Turck runs about 37 points more Republican than Kansas as a whole.

Politics vary noticeably by neighborhood within Turck. The southeast side is the most Republican-leaning (R+65) and the east side is the least Republican-leaning (R+52), a spread of about 12 points.

Why Turck leans the way it does

Density, race composition, education, and family structure all sit close to their national averages in Turck. The lean here lands roughly where demographic data alone would predict.

Population density, never-married share, and Republican lean

Places that combine low population density and a never-married-heavy adult population tend to lean Republican, as Turck, KS does.

Why turnout in Turck looks the way it does

Turnout in Turck sits close to the national pattern. Routine healthcare access, homeownership, education, and food security all land near their national averages here. Learn more about the findings and methodology on the political spectrum map.

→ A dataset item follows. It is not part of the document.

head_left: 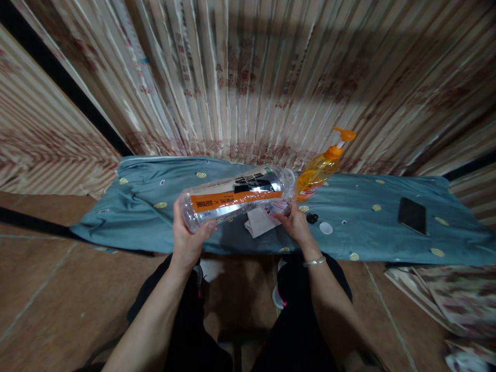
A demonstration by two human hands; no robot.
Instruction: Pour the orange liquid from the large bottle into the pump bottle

Cities with Similar Populations

Sources and methodology

Precinct-level voting records used to fit the model come from Kansas Secretary of State, Elections, distributed by the Voting and Election Science Team. Demographic inputs come from the U.S. Census Bureau (ACS 5-year estimates and the 2020 Decennial Census). Health and environmental inputs come from the CDC (PLACES and the Environmental Justice Index). Land cover comes from the USGS and EPA. Election-day and lead-up weather come from PRISM 4km daily grids and the NOAA Global Historical Climatology Network. Mail-voting and election-administration patterns come from the MIT Election Lab's Survey of the Performance of American Elections. Block-group crime detail comes from CrimeGrade. Internet data and modeling support provided by ISPreports.org.

Modeling and analysis by the BestNeighborhood data science team. Full methodology and findings: political spectrum map.

Methodology reviewed by the BestNeighborhood data team. Last updated May 2026.